> _EXERCISE DETAILS_:
What is needed is an exact copy of all the records below.
########
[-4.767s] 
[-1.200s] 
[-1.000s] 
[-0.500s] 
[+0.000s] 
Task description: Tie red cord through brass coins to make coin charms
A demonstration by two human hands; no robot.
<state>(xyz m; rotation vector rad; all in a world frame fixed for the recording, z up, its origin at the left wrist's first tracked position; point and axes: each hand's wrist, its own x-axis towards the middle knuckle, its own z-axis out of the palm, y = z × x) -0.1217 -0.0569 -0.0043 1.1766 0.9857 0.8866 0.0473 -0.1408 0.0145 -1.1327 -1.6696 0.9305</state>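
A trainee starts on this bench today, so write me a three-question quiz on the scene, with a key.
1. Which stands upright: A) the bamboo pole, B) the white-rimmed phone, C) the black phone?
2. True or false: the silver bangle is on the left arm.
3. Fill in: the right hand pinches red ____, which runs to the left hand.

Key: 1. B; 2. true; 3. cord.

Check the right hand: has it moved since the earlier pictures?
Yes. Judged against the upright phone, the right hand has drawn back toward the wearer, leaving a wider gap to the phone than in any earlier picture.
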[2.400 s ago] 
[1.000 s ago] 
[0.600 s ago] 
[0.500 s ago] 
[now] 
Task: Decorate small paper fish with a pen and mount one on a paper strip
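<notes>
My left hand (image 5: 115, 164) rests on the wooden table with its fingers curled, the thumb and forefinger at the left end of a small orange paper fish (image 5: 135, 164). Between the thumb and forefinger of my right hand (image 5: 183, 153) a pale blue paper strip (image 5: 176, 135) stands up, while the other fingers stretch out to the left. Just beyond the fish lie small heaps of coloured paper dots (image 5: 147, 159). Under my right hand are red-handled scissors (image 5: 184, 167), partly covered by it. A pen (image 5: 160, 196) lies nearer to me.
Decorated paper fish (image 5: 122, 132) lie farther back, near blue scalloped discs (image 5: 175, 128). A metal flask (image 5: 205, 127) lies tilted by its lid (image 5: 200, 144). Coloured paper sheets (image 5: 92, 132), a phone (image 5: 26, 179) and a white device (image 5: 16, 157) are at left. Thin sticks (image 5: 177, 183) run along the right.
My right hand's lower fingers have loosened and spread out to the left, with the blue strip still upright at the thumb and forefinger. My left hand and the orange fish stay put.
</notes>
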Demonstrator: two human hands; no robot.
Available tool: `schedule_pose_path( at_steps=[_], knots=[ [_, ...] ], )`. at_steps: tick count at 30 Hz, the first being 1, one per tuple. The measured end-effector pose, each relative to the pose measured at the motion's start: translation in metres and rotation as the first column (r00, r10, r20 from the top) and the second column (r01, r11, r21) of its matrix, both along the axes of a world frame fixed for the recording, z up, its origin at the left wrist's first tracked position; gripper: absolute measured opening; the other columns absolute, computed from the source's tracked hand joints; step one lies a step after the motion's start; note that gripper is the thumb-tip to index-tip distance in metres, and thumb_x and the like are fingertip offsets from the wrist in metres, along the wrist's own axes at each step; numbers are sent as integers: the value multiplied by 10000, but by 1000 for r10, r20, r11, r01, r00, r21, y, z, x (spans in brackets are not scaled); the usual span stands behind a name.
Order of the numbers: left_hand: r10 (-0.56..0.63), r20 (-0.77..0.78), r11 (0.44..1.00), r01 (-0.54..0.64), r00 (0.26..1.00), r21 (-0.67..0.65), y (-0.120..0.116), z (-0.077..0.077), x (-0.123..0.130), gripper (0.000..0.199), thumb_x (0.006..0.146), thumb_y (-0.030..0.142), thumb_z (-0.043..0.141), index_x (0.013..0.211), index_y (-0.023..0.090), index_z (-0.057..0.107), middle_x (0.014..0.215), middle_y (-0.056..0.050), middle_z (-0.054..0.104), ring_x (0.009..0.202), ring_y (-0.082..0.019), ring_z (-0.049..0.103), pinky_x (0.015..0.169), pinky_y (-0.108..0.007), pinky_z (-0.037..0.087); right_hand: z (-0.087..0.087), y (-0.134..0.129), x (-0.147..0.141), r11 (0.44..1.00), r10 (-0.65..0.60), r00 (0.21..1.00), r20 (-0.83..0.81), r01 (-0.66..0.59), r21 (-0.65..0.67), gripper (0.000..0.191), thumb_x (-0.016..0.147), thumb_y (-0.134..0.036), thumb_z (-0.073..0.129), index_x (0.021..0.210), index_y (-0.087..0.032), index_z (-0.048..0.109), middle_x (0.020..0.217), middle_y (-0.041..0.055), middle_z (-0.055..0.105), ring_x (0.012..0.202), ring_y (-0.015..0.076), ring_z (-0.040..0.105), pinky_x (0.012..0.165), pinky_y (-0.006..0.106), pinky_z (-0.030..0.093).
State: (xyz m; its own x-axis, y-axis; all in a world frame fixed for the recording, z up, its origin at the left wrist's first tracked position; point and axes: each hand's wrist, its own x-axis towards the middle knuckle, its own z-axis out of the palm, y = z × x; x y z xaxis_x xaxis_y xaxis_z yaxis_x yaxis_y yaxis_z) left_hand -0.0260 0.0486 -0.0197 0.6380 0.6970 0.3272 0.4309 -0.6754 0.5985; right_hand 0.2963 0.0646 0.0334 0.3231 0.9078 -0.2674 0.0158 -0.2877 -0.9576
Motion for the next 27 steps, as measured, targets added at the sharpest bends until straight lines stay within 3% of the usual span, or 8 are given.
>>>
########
> _RESPONSE AREA_:
[-4.767s] 
[-1.200s] 
[-1.000s] 
[-0.500s] 
[+0.000s] 
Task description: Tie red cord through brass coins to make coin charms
A demonstration by two human hands; no robot.
<state>(xyz m; rotation vector rad; all in a world frame fixed for the recording, z up, its origin at the left wrist's first tracked position; point and axes: each hand's wrist, its own x-axis towards the middle knuckle, its own z-axis out of the palm, y = z × x) -0.1217 -0.0569 -0.0043 1.1766 0.9857 0.8866 0.0473 -0.1408 0.0145 -1.1327 -1.6696 0.9305</state>
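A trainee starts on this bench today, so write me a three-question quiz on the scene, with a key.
1. Which stands upright: A) the bamboo pole, B) the white-rimmed phone, C) the black phone?
2. True or false: the silver bangle is on the left arm.
3. Fill in: the right hand pinches red ____, which runs to the left hand.

Key: 1. B; 2. true; 3. cord.

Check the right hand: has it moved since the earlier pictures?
Yes. Judged against the upright phone, the right hand has drawn back toward the wearer, leaving a wider gap to the phone than in any earlier picture.
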[2.400 s ago] 
[1.000 s ago] 
[0.600 s ago] 
[0.500 s ago] 
[now] 
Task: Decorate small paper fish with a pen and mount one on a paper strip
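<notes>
My left hand (image 5: 115, 164) rests on the wooden table with its fingers curled, the thumb and forefinger at the left end of a small orange paper fish (image 5: 135, 164). Between the thumb and forefinger of my right hand (image 5: 183, 153) a pale blue paper strip (image 5: 176, 135) stands up, while the other fingers stretch out to the left. Just beyond the fish lie small heaps of coloured paper dots (image 5: 147, 159). Under my right hand are red-handled scissors (image 5: 184, 167), partly covered by it. A pen (image 5: 160, 196) lies nearer to me.
Decorated paper fish (image 5: 122, 132) lie farther back, near blue scalloped discs (image 5: 175, 128). A metal flask (image 5: 205, 127) lies tilted by its lid (image 5: 200, 144). Coloured paper sheets (image 5: 92, 132), a phone (image 5: 26, 179) and a white device (image 5: 16, 157) are at left. Thin sticks (image 5: 177, 183) run along the right.
My right hand's lower fingers have loosened and spread out to the left, with the blue strip still upright at the thumb and forefinger. My left hand and the orange fish stay put.
</notes>
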Demonstrator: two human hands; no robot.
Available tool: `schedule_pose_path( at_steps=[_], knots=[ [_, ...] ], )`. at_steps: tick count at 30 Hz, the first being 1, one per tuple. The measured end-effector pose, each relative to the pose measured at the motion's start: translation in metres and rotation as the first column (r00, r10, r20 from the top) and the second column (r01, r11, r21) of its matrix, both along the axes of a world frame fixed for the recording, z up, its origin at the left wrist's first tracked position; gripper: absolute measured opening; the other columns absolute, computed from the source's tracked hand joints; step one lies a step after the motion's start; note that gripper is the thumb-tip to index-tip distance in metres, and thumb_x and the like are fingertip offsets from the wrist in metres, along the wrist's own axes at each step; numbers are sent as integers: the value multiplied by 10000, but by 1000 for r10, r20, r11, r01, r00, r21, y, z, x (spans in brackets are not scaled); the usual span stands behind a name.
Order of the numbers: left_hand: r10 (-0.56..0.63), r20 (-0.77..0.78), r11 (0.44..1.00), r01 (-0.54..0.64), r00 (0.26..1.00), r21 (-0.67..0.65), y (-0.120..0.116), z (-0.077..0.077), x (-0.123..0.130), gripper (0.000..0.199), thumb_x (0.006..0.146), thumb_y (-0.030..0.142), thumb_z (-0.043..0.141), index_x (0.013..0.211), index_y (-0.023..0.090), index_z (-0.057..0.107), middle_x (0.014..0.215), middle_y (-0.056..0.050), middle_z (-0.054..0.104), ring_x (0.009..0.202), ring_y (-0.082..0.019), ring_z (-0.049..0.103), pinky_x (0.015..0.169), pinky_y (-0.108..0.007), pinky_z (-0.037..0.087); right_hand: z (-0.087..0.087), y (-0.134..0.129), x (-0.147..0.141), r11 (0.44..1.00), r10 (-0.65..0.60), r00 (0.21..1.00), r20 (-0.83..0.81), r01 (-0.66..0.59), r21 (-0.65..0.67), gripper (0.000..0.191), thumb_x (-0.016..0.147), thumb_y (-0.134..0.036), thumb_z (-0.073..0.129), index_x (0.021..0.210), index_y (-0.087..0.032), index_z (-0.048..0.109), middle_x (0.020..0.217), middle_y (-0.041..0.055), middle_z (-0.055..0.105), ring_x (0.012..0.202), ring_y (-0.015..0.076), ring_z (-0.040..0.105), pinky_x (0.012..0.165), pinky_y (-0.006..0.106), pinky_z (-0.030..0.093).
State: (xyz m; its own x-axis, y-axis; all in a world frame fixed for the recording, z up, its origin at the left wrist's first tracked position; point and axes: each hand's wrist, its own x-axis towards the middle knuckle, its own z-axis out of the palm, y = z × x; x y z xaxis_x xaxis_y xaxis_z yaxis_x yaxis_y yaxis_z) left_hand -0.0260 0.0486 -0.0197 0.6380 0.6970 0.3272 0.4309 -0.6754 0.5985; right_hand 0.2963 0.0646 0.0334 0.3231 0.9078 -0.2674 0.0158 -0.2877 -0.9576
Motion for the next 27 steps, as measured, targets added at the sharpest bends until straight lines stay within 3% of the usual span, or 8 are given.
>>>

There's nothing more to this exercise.